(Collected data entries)
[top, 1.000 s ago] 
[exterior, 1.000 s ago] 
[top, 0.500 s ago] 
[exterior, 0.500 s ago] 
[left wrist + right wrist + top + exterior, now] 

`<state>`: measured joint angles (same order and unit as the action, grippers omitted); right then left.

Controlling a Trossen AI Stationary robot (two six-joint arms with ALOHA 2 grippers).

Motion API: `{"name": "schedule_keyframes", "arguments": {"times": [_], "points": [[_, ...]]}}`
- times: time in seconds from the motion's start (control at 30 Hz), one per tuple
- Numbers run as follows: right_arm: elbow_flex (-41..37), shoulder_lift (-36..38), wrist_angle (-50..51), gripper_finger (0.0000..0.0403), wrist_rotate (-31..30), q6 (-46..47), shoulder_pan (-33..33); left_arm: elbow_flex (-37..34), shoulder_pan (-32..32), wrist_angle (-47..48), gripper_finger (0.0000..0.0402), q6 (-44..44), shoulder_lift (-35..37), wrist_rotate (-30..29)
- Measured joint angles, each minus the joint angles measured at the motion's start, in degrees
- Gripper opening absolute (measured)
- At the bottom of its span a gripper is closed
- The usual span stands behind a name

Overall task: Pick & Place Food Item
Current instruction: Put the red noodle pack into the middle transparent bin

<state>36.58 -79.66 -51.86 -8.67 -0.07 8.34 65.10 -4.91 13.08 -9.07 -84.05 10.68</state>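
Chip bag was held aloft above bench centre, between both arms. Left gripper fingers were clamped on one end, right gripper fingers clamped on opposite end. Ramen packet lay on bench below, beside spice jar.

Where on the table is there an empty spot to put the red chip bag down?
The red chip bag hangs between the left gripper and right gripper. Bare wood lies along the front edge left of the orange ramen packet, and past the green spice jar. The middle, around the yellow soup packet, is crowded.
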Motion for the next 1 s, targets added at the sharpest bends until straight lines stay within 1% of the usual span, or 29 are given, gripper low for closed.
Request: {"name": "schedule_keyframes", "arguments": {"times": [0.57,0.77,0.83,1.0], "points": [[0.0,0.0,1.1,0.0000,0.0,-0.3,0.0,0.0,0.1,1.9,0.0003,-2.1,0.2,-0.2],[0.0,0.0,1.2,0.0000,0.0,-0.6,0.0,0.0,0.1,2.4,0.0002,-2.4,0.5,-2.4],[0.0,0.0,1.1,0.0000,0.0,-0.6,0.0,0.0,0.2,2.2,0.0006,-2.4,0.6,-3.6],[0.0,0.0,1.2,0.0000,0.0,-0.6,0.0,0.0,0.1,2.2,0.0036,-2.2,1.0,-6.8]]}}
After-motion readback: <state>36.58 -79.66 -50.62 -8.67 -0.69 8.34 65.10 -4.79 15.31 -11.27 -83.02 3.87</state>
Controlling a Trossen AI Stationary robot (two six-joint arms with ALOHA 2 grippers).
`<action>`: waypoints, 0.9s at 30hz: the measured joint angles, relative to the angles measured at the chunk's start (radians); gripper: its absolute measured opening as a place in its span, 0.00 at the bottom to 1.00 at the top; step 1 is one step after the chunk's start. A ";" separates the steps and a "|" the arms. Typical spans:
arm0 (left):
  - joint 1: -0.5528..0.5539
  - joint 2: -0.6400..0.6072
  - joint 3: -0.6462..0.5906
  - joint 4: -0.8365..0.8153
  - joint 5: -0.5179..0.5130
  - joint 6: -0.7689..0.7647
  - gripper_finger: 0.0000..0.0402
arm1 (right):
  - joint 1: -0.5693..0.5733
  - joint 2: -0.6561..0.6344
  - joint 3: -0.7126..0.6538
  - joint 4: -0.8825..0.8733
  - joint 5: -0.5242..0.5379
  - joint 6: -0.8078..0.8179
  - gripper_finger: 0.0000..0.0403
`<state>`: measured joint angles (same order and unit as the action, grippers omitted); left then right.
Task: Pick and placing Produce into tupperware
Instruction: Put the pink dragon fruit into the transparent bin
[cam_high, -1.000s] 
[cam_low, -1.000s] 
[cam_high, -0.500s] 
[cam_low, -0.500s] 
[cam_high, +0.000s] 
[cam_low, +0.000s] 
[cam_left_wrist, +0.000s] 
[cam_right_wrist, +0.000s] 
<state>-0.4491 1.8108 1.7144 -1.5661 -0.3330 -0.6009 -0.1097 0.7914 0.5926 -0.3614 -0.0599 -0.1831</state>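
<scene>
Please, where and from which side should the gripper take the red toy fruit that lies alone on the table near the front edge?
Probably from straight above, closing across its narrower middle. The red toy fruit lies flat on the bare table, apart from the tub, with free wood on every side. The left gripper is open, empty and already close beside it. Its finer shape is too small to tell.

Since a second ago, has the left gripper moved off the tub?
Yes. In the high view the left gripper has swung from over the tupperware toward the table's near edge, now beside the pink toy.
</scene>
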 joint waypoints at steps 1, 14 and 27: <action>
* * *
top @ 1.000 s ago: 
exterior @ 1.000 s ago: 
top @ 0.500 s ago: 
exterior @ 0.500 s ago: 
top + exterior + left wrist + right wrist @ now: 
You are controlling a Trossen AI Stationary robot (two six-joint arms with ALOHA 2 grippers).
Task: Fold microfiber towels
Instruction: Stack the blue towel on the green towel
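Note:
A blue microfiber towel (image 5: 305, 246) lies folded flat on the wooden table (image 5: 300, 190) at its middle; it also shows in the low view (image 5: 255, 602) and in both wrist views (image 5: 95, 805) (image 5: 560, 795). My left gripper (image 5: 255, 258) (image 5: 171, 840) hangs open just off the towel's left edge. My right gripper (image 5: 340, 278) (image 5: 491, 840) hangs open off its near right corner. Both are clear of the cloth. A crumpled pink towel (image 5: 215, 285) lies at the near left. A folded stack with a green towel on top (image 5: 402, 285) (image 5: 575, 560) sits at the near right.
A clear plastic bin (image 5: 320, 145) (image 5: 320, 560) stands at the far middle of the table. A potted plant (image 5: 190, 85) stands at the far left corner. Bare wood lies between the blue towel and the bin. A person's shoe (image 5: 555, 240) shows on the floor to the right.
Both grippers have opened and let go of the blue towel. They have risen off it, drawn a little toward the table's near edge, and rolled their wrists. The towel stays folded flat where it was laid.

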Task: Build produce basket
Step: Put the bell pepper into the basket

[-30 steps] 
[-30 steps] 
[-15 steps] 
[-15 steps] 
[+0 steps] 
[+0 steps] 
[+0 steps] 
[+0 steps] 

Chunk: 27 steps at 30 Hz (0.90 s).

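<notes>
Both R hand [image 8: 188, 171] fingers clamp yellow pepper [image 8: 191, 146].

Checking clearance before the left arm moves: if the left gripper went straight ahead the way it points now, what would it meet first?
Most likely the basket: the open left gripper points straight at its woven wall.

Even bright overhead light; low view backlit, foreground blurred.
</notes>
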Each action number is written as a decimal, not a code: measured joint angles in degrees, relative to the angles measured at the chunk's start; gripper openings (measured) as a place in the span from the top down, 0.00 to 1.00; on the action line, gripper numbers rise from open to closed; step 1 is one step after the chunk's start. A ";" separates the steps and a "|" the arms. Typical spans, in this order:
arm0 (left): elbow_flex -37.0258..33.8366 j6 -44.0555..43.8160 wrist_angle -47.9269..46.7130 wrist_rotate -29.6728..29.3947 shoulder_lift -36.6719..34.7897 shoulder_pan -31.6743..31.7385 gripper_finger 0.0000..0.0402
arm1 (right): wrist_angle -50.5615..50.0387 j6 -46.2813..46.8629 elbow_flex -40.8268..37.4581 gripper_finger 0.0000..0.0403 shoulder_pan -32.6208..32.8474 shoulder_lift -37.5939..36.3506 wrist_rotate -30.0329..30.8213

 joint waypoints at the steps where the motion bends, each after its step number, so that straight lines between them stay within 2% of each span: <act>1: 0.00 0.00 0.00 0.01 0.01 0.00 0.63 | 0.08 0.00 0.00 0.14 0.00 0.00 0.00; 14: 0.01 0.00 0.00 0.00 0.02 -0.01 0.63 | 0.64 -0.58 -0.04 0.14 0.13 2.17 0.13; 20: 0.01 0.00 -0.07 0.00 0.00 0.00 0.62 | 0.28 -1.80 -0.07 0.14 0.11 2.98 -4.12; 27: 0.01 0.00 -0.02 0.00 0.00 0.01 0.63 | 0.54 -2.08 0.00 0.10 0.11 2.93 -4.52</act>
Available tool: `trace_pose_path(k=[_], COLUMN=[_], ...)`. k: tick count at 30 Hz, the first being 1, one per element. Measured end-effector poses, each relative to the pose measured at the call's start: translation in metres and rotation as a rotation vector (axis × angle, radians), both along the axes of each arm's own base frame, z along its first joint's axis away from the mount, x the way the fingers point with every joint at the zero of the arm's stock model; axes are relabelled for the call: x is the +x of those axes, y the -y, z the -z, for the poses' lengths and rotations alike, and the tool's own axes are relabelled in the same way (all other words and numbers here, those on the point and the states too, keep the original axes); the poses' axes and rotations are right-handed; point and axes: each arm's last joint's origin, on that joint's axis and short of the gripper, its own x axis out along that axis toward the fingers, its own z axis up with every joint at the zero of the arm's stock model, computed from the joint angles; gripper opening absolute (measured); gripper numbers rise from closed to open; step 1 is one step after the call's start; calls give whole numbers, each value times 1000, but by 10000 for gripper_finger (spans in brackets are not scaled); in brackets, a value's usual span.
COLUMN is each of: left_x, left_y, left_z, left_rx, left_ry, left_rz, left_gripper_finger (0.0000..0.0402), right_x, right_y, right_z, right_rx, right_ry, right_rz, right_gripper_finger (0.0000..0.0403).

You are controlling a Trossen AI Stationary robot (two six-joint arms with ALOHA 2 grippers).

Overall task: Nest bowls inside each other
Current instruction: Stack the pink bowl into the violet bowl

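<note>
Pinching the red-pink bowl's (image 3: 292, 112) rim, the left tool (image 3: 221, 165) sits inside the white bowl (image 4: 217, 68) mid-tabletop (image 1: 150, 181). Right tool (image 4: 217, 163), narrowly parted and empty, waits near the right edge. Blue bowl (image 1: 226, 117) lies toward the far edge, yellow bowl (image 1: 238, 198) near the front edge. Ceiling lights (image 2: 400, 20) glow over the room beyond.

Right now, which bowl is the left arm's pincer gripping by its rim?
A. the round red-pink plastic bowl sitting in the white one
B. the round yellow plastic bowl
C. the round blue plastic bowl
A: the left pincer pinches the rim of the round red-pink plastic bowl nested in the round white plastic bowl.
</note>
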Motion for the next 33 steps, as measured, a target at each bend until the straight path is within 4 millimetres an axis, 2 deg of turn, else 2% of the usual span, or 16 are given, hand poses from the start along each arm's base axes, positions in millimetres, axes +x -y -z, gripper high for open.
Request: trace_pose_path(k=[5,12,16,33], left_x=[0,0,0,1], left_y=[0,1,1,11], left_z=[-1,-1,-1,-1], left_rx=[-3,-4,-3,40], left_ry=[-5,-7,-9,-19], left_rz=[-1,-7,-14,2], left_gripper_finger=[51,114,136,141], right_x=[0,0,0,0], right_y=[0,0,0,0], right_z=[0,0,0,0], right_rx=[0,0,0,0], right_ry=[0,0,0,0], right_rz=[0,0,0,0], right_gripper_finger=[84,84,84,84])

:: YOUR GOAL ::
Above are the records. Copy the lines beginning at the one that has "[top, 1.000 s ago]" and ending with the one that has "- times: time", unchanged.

:: TASK SOLUTION ::
[top, 1.000 s ago] 
[exterior, 1.000 s ago] 
[top, 0.500 s ago] 
[exterior, 0.500 s ago] 
[left wrist + right wrist + top + exterior, now] 

`<state>`: measured joint angles (same order and unit as the action, grippers omitted); right then left.

Controlling a Trossen AI Stationary robot (two six-joint arms with ALOHA 2 grippers).

Motion API: `{"name": "schedule_keyframes", "arguments": {"times": [_], "points": [[_, ...]]}}`
- times: time in seconds from the motion's start (control at 30 Hz), one per tuple

The exercise has been carried out in full.